Five years ago this Friday, a magnitude 9.0 earthquake off the coast of Japan triggered a massive tsunami that reached heights of 50 feet and traveled six miles inland. The quake moved the main island of Japan 8 feet to the east and shifted the Earth on its axis. An estimated 18,000 people died.
That was the “natural” part of this disaster. What happened next was made exponentially worse by the human: Flooding from the tsunami led to power failures at the Fukushima Daiichi Nuclear Power Plant, which led to a now-infamous meltdown. Over 150,000 people fled their homes, and over 100,000 of those have yet to return, many out of fear of radiation poisoning. Much of the land will be uninhabitable for generations. As Japan marks the anniversary, you might think: Could it happen here?
That depends on who you ask.
In 2012, the American Nuclear Society’s Special Committee on Fukushima called the disaster a “complex story of mismanagement, culture, and sometimes even simple errors in translation.” In other words, it was human error. Experts from the Carnegie Endowment’s nuclear program agreed, writing in The New York Times that Tokyo Electric Power (Tepco), the plant’s owner, had been negligent: “Had Tepco and the nuclear safety agency followed international standards and best practice, the Fukushima accident would have been prevented.”
The Special Committee was optimistic about such a thing never happening in the United States. After a 30-year hiatus in nuclear plant construction, there are currently five reactors being built in the U.S, and they will be equipped with safety features that should prevent what happened at Fukushima.
But there are 99 existing reactors in the country that can’t be retrofitted with such features. David Lochbaum, a former nuclear industry whistleblower and director of the Nuclear Safety Program for the Union of Concerned Scientists, writes that “if exposed to similarly complex challenges, all 99 operating reactors in the United States would likely have similar outcomes. Worse,” he continues, “Japanese and U.S. regulators share a mindset that severe, supposedly ‘low probability’ accidents are unlikely and not worth the cost and time to protect against.”

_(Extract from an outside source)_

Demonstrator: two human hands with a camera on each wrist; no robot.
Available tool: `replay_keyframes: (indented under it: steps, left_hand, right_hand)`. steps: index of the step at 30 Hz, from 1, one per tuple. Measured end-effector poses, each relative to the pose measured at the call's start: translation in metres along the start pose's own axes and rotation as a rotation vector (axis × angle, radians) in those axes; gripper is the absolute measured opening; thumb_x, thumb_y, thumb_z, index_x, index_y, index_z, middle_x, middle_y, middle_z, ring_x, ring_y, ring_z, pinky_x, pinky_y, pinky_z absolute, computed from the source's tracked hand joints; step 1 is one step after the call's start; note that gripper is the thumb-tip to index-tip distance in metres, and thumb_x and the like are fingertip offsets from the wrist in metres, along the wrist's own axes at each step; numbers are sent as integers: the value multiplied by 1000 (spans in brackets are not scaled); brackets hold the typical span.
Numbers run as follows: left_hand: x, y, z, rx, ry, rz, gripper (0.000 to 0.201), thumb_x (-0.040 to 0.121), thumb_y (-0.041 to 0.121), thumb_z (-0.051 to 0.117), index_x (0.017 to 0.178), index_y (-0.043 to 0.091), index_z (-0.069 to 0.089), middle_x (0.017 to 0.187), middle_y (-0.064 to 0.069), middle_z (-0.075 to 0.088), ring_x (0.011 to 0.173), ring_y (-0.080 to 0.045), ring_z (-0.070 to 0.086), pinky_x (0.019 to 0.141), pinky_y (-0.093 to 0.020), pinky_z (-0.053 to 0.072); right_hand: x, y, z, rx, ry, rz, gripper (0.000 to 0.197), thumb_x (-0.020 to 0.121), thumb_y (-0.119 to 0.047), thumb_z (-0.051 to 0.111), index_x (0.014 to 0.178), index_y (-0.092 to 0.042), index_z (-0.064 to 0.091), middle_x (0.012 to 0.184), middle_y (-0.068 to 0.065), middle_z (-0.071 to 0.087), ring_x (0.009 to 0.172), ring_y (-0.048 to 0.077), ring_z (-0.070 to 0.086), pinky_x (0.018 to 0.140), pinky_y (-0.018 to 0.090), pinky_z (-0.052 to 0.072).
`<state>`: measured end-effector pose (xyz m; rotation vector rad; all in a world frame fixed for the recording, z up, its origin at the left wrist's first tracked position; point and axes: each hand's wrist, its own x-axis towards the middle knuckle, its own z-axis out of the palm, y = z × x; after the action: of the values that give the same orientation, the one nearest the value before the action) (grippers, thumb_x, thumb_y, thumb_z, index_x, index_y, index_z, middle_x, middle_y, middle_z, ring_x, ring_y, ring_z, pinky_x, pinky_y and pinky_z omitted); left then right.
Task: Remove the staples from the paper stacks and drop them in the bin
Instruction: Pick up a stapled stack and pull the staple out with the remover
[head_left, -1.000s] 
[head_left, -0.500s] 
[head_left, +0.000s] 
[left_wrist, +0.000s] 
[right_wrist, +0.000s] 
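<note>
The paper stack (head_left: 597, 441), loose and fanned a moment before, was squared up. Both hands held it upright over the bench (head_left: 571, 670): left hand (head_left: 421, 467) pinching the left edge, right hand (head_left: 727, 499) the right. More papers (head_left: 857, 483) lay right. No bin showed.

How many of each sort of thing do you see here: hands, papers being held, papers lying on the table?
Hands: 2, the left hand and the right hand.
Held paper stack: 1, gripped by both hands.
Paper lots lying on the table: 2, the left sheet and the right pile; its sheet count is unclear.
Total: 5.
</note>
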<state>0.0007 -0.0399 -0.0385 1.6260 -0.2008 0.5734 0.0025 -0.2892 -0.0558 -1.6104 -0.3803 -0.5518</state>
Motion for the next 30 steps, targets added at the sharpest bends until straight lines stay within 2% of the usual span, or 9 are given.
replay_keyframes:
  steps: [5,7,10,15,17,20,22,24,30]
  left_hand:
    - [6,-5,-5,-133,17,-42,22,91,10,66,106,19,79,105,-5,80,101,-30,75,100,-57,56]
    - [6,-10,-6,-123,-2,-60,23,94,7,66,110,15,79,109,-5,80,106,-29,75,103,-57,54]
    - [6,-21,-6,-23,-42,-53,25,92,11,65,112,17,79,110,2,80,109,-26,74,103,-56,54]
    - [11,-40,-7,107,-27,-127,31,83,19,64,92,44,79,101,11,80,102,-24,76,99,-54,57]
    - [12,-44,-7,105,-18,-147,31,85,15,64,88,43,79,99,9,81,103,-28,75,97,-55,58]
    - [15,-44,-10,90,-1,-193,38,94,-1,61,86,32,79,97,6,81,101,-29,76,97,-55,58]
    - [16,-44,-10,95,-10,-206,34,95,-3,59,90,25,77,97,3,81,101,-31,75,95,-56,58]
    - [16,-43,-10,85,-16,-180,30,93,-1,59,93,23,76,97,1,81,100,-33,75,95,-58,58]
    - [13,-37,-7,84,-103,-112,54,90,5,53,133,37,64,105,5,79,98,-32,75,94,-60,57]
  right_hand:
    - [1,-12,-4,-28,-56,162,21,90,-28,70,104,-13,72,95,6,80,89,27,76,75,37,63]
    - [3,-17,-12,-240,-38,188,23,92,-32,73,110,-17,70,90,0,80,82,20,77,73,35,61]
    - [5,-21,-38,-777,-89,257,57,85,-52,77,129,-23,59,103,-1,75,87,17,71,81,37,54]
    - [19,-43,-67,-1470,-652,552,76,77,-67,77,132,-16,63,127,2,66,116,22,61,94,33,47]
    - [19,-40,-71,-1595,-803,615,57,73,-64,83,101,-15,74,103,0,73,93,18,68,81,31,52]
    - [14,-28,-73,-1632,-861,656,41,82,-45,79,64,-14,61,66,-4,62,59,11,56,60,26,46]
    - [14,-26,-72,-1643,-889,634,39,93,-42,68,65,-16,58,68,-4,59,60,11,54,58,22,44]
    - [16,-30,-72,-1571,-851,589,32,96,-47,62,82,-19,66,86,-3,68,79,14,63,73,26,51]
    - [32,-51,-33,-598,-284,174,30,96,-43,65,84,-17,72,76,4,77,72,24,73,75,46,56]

Lochbaum and other scientists have also raised concern about a design flaw, reportedly present in almost every nuclear plant in the country, that could impact the emergency core cooling systems and lead to Fukushima-like meltdowns. In early March, the group petitioned the Nuclear Regulatory Commission to either immediately either fix the problem or shut down these plants. The industry did neither.
Of course, the United States isn’t Japan. Japan is located in the Pacific Ring of Fire, an area of intense seismic activity. As many as 1,500 earthquakes are measured there each year, and the frequent underseas earthquakes make the island nation vulnerable to tsunamis. But even if earthquakes are less common in the U.S., there are plenty of other natural disasters to worry about.
Take floods. Because nuclear reactors require water to operate, they’re often built in close proximity to lakes, rivers, or — in Fukushima’s case — the ocean. A dam burst upstream of a nuclear facility could cut off the power supply — which is exactly what happened in Fukushima. In 2009, the U.S. Nuclear Regulatory Commission found 35 reactors across the U.S. were vulnerable to flooding. That’s 35 potential disasters.
So could Fukushima happen here? Yes, it probably could. Nuclear energy is inherently dangerous. Even when sites are decommissioned, they require massive cleanup — and it’s massively expensive. After Fukushima, the Nuclear Regulatory Commission ordered nuclear facility owners to improve safety and expand protections by December of this year. Let’s just hope the big one doesn’t hit before then.